> Exercise prompt:
Go through the data and copy each line where the word "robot" shows up.
+++
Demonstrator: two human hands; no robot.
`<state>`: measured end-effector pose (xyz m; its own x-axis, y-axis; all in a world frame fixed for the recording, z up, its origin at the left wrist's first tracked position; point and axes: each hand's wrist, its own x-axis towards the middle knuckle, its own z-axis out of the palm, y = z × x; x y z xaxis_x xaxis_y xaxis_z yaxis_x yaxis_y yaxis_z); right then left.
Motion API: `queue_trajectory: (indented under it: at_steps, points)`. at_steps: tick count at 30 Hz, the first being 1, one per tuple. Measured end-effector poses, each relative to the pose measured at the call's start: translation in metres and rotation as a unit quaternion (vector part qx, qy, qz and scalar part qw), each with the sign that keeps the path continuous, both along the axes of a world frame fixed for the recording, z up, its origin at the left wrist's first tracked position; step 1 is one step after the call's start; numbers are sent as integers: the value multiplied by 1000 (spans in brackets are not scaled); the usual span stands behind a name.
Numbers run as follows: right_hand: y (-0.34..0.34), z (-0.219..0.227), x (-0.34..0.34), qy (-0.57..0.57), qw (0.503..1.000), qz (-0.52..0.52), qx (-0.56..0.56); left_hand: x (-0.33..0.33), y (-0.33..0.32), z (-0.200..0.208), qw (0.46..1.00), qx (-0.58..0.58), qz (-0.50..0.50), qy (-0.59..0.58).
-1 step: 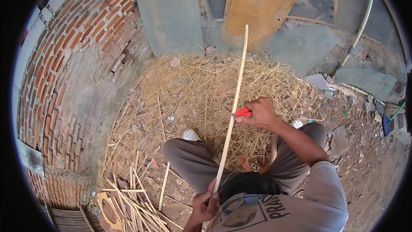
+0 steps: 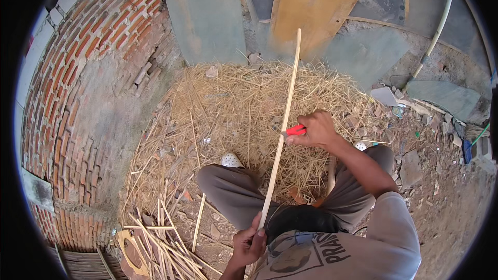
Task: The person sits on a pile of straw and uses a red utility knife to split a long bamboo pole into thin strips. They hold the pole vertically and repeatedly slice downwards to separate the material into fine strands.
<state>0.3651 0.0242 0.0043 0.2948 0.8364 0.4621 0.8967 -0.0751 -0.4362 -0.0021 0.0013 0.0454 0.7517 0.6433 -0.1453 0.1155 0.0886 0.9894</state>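
Observation:
A long, pale bamboo strip (image 2: 287,116) slants from my lap up and away across the shavings, its far end bent slightly. Near my waist, my left hand (image 2: 250,239) is closed round the strip's lower end. In my right hand (image 2: 316,128) is a red-handled utility knife (image 2: 296,130), the fingers wrapped round its handle. The knife's front end lies against the strip about halfway along; the blade itself is small and partly hidden.
Thin shavings (image 2: 228,93) cover the ground before my legs. More cut strips (image 2: 166,251) lie heaped at lower left by a brick wall (image 2: 67,140). Boards (image 2: 316,5) lean at the back; a pale pipe (image 2: 441,23) rises at right above rubble (image 2: 412,168).
My right hand and the knife have shifted slightly up along the strip, away from my body. My left hand stays on the lower end, nearly still.

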Motion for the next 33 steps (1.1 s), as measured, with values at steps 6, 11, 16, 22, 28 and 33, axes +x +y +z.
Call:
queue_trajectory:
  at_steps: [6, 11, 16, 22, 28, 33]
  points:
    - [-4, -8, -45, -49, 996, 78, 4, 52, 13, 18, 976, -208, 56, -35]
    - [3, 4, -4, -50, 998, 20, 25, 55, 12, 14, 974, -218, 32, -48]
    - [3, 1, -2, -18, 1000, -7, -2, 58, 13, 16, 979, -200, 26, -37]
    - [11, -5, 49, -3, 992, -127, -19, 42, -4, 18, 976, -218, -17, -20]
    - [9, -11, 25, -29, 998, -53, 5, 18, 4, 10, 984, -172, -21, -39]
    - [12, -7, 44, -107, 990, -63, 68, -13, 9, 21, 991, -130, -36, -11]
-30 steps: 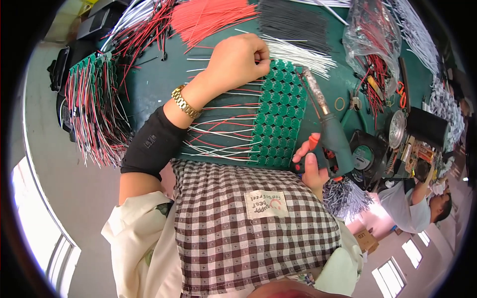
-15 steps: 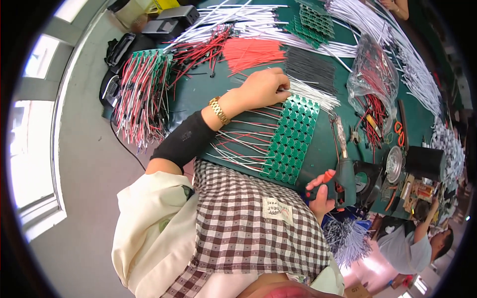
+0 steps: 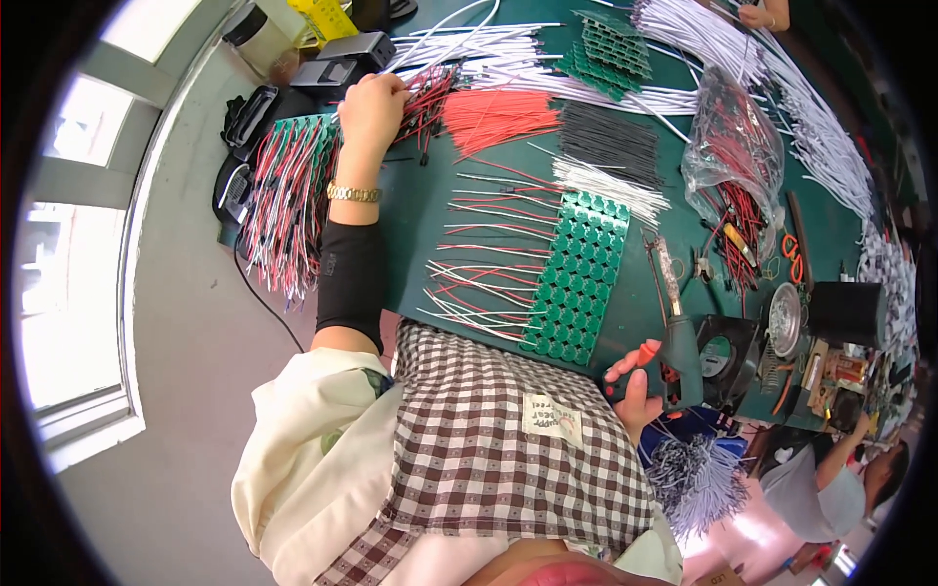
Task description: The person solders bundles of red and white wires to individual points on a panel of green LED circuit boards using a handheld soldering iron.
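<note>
At the far left of the table my left hand (image 3: 369, 117) is at the edge of a pile of red and black wires (image 3: 426, 98) with black connectors. Its fingers are curled together, and anything between them is too small to tell. My right hand (image 3: 635, 393), low on the right, grips a soldering gun (image 3: 681, 356) with a grey-green body and red trigger, its tip pointing away from me. Between the hands lies a green circuit-board panel (image 3: 578, 283) of small round boards. Red and white wires (image 3: 493, 249) stretch leftward from its left edge.
Bundles of red wires (image 3: 500, 119), black wires (image 3: 611, 142) and white wires (image 3: 606, 188) lie beyond the panel. Wired boards (image 3: 293, 210) hang over the left edge. A plastic bag (image 3: 733, 137), orange-handled scissors (image 3: 792, 259) and a black fan (image 3: 728, 359) are rightward. Other people work nearby.
My left hand has left the top of the green panel and moved left to the red and black wire pile. My right hand stays on the soldering gun.
</note>
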`<state>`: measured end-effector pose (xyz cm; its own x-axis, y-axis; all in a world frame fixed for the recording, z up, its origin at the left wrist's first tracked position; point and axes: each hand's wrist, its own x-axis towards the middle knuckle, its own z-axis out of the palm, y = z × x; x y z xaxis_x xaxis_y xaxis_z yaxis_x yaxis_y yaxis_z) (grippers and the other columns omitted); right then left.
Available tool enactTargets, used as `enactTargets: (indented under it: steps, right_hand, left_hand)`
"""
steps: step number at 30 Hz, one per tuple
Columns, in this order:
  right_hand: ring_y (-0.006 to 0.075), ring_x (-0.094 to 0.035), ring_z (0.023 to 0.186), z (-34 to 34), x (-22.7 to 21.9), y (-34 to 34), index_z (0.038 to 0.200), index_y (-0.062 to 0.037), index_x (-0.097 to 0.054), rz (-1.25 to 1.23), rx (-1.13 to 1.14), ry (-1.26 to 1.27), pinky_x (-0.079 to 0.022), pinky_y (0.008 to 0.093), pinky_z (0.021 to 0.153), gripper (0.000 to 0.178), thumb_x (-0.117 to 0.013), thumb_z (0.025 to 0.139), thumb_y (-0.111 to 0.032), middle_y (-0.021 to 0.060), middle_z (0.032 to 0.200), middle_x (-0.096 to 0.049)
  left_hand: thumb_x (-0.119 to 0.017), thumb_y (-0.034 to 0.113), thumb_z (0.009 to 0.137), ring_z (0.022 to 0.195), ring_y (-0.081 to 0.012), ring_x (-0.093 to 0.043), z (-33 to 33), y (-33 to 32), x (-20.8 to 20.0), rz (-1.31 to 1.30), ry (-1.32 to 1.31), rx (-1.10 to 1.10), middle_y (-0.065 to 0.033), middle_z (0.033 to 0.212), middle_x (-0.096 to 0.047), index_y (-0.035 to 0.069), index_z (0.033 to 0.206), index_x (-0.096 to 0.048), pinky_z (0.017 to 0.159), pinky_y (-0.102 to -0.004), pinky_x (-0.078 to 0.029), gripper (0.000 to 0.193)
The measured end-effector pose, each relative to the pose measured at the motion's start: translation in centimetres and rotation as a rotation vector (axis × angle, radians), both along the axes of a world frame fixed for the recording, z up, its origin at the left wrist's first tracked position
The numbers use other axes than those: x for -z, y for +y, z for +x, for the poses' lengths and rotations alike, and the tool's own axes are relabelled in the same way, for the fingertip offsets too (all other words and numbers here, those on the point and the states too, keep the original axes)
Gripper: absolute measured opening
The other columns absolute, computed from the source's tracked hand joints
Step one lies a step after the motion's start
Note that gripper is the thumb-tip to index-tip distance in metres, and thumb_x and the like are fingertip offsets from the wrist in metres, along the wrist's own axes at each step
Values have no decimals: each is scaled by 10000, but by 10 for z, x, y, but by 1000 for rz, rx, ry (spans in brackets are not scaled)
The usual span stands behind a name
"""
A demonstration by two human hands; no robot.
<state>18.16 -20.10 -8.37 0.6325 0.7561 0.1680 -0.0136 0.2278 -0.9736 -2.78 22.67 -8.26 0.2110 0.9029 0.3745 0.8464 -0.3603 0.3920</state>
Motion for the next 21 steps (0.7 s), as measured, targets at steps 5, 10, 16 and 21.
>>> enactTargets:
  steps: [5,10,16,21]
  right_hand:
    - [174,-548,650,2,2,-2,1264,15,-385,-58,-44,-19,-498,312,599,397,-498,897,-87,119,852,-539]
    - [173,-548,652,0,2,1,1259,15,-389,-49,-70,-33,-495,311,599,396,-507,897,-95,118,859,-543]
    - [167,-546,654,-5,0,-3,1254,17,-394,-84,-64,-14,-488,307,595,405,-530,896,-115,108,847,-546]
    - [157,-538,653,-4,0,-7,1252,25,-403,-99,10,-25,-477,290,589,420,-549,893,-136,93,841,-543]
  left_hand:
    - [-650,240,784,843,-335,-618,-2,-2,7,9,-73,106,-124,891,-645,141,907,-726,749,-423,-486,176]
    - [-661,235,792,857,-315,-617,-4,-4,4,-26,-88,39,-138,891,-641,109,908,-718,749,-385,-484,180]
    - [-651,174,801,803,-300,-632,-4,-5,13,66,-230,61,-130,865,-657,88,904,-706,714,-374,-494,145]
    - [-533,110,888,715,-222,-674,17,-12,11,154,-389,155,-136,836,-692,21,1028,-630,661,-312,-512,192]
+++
> Response box:
Demonstrator: two human hands; no robot.
A demonstration by two human hands; no robot.

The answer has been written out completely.